Problem to work on. Your answer must consist of exactly the lines below, starting with the line with "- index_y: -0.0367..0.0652" and going on through the line with "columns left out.", and nothing else.

*** Opening Entries shown ***

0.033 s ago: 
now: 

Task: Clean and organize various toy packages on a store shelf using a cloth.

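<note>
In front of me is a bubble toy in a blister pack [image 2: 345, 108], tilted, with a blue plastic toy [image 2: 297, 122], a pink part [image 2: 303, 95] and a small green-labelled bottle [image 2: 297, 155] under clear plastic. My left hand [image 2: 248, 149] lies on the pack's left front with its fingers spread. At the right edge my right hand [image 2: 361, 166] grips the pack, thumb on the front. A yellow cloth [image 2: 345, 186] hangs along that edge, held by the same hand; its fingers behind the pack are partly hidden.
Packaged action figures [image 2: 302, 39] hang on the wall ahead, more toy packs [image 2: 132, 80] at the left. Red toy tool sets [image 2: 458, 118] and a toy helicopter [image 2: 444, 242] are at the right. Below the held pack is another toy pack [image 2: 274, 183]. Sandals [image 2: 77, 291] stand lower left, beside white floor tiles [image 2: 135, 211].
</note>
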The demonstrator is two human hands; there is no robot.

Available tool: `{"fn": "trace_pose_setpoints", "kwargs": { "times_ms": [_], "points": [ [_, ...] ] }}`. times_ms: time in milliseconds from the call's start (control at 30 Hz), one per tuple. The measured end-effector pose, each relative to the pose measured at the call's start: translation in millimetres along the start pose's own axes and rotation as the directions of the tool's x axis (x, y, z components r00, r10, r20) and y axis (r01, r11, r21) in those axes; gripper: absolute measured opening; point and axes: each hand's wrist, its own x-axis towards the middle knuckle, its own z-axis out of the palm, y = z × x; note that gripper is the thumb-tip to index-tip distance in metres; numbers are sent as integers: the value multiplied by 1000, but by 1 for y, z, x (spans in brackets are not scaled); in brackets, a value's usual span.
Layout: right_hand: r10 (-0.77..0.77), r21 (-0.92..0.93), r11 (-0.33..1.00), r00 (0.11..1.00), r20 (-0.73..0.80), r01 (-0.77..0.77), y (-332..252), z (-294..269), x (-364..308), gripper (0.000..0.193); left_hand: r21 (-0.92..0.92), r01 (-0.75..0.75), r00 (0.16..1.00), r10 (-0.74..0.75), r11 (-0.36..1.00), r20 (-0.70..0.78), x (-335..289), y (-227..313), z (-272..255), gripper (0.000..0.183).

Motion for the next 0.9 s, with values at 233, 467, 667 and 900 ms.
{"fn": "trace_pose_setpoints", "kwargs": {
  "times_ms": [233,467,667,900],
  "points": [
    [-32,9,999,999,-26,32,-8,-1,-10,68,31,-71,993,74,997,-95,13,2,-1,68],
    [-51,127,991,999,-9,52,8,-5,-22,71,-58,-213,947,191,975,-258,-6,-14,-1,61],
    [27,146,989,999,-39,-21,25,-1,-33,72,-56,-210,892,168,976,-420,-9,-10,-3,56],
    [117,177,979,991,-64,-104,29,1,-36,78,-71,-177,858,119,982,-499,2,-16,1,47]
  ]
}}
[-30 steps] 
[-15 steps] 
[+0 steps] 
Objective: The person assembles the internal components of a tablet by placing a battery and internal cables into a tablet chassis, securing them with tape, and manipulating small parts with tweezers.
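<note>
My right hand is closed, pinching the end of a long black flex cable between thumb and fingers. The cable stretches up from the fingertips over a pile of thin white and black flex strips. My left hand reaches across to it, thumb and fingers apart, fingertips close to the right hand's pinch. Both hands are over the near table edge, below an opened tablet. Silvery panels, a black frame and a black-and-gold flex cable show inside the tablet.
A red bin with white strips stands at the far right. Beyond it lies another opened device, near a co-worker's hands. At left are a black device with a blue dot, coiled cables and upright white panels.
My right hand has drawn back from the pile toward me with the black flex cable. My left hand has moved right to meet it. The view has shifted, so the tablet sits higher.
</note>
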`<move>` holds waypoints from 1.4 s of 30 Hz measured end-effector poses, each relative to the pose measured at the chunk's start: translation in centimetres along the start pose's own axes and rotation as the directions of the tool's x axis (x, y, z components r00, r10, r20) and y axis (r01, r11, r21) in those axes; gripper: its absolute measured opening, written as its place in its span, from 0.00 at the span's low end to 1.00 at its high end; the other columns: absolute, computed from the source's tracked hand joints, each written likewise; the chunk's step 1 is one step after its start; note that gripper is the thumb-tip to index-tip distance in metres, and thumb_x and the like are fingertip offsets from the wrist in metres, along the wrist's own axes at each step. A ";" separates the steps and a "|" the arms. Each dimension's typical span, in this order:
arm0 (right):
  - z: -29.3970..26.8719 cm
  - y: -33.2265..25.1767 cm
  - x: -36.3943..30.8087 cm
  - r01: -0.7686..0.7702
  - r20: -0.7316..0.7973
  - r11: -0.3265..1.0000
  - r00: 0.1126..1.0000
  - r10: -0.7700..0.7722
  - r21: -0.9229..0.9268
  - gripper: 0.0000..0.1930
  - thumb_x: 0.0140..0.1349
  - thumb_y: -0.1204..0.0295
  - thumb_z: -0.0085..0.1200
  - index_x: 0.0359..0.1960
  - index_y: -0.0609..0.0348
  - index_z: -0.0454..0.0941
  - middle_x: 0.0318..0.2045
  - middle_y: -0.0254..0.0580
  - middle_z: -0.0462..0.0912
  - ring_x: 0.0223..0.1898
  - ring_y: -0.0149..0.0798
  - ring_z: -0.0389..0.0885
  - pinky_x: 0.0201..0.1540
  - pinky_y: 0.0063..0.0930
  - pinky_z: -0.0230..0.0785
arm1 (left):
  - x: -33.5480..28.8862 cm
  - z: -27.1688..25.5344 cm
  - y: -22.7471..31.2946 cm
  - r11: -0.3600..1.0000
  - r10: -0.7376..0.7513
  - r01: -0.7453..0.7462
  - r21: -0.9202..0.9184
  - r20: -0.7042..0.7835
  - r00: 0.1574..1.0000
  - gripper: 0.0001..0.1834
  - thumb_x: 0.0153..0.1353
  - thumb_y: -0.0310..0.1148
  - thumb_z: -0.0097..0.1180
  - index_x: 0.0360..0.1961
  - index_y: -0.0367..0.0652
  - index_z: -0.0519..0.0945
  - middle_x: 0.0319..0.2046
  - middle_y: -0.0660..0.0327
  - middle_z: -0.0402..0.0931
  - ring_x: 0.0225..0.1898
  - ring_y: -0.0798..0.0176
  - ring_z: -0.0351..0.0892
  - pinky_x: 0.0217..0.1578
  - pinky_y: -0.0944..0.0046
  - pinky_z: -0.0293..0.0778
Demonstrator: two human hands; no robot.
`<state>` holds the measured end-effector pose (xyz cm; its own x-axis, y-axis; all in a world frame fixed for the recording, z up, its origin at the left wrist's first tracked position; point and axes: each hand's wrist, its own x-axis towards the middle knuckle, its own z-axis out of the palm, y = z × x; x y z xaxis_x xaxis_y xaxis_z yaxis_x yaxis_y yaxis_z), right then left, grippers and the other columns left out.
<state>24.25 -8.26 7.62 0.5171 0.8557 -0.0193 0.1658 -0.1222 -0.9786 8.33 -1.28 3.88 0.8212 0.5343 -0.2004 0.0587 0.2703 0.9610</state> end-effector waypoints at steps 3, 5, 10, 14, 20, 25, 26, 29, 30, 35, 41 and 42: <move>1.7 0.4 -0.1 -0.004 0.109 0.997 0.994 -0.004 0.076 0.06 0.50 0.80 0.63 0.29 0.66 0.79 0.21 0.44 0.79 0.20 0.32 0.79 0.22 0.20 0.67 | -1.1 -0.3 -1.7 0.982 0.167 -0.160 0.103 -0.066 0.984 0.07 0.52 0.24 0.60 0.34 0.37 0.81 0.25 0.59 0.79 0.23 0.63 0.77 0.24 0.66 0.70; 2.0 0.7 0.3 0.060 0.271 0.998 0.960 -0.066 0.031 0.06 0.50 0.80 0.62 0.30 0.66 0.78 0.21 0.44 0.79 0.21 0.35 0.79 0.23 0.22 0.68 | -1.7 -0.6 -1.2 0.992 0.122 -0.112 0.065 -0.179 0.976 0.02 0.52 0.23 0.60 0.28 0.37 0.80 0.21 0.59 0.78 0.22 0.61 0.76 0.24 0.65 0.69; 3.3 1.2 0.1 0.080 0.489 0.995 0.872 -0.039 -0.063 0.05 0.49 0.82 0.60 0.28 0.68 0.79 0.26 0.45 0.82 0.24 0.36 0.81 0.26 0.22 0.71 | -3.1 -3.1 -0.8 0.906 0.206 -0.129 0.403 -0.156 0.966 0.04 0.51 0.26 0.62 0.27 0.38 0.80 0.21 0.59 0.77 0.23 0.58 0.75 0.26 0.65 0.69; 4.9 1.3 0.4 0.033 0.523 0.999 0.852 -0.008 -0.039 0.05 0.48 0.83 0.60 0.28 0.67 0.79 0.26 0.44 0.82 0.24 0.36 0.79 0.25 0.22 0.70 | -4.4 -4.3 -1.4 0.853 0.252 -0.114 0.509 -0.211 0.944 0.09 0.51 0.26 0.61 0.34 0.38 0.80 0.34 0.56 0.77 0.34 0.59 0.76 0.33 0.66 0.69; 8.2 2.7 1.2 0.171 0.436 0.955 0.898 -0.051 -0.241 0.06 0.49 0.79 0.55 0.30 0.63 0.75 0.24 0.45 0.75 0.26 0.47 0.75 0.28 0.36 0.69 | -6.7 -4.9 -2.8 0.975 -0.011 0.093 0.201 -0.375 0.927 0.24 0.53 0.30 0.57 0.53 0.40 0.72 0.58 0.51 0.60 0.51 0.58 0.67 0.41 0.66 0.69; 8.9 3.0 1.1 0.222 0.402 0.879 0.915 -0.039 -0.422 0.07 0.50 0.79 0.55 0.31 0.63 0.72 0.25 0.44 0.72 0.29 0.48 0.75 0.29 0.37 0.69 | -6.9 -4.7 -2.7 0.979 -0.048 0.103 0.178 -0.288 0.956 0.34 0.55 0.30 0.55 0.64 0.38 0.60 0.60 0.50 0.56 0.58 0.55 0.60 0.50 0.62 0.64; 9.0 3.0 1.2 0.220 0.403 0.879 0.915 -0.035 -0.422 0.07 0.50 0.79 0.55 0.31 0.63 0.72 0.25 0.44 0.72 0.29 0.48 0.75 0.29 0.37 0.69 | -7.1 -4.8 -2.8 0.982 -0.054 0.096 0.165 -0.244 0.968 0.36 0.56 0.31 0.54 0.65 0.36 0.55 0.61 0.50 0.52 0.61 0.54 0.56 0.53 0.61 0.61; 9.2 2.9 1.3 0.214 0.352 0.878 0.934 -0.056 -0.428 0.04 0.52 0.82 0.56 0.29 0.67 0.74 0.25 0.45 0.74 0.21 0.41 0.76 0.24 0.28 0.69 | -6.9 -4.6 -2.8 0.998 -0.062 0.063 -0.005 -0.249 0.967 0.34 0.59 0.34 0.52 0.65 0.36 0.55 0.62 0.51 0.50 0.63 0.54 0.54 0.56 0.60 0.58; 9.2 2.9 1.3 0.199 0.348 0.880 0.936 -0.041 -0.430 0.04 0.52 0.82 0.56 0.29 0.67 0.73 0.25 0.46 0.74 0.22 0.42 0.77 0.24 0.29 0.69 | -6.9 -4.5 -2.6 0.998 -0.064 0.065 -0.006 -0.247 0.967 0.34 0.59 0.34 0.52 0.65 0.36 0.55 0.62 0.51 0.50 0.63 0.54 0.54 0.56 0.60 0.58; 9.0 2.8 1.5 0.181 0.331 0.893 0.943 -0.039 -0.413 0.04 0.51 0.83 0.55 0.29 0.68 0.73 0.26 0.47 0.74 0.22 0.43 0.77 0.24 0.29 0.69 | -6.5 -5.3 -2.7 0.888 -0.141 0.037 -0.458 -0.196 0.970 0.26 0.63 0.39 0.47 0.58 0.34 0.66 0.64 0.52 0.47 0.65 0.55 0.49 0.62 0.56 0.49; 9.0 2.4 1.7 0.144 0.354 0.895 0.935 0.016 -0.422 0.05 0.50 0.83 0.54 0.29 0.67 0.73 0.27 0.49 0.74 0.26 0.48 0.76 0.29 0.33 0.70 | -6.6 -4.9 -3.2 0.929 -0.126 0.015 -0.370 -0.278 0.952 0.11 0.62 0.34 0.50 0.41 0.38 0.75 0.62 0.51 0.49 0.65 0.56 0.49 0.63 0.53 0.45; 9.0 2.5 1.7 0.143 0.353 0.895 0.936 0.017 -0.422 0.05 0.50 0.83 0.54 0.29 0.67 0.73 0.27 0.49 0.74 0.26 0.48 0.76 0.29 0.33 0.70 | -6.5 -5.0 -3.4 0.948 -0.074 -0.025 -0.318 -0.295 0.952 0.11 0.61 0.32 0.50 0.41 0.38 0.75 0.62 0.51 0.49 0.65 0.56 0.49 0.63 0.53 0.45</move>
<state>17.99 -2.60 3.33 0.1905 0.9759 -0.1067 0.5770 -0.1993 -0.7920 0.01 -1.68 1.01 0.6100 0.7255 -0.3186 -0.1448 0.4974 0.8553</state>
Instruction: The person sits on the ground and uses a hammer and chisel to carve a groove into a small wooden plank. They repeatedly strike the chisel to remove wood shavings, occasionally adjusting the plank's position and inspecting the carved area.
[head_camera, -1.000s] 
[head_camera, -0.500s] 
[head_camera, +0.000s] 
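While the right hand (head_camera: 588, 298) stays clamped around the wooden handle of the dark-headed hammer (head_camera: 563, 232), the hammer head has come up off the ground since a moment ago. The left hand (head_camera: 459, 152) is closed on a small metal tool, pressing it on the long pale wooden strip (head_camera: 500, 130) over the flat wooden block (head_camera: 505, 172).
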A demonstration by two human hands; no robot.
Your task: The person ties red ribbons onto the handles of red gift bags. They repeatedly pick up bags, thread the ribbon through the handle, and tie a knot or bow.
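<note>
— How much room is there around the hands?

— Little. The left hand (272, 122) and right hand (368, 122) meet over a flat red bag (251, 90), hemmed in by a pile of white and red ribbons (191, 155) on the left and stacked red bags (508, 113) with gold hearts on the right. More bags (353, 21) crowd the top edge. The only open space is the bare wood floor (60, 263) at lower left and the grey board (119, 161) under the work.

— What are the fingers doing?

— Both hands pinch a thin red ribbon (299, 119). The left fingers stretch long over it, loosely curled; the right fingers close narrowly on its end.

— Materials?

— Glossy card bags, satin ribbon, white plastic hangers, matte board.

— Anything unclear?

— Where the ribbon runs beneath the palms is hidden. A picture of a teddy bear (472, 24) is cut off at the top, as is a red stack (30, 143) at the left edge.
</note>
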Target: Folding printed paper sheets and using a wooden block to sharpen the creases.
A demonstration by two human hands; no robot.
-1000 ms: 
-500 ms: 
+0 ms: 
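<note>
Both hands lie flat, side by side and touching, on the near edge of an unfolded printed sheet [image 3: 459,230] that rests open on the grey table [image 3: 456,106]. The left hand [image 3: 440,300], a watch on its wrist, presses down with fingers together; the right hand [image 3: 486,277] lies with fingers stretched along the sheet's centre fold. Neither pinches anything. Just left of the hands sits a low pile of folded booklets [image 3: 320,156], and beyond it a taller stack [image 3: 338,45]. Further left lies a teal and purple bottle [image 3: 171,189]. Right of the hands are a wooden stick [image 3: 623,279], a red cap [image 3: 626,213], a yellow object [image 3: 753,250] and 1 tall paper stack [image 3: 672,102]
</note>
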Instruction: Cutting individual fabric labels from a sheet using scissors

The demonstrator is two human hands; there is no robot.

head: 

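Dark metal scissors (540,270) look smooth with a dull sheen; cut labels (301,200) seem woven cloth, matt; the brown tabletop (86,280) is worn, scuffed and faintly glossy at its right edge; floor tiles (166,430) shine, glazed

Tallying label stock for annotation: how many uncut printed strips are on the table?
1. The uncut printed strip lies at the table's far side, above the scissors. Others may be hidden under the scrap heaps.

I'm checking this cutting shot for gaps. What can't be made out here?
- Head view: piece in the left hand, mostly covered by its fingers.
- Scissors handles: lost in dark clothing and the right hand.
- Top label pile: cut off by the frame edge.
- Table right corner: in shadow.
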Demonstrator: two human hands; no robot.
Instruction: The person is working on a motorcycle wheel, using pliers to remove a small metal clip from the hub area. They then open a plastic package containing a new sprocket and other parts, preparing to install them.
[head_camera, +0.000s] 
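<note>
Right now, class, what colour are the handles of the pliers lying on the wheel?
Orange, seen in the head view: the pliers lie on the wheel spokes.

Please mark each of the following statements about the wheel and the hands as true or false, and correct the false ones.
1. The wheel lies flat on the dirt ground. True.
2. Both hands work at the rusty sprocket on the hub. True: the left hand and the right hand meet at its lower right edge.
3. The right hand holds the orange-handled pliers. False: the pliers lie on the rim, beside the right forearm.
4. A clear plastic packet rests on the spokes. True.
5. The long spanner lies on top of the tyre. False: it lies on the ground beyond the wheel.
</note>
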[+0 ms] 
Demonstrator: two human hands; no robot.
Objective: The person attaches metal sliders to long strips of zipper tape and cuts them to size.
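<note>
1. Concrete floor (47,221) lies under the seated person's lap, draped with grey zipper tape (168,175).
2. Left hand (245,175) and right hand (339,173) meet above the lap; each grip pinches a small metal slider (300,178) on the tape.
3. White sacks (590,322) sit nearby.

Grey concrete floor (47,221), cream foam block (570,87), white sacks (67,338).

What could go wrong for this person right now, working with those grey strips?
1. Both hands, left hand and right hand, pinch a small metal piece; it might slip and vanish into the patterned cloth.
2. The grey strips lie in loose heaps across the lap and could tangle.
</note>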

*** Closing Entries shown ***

Response to the exercise.
  - index_y: -0.0367..0.0652
  - index_z: -0.0519..0.0945
  - middle_x: 0.0319..0.2046
  - middle_y: -0.0660..0.0327
  - middle_z: -0.0402..0.0931
  - ring_x: 0.0225..0.1898
  - ring_y: -0.0798..0.0176
  - ring_z: -0.0351..0.0892
  - pinky_x: 0.0217..0.1578
  - pinky_y: -0.0944..0.0046
  - pinky_z: -0.0293..0.0778
Demonstrator: two human hands; no robot.
`<state>` holds the measured end-effector pose (xyz cm; its own x-axis, y-axis; all in a world frame fixed for the recording, z up, its origin at the left wrist's first tracked position; point and axes: each hand's wrist, its own x-axis towards the middle knuckle, its own z-axis out of the palm, y = z × x; x y z xaxis_x xaxis_y xaxis_z yaxis_x yaxis_y yaxis_z), right then left, grippers and the other columns left out.

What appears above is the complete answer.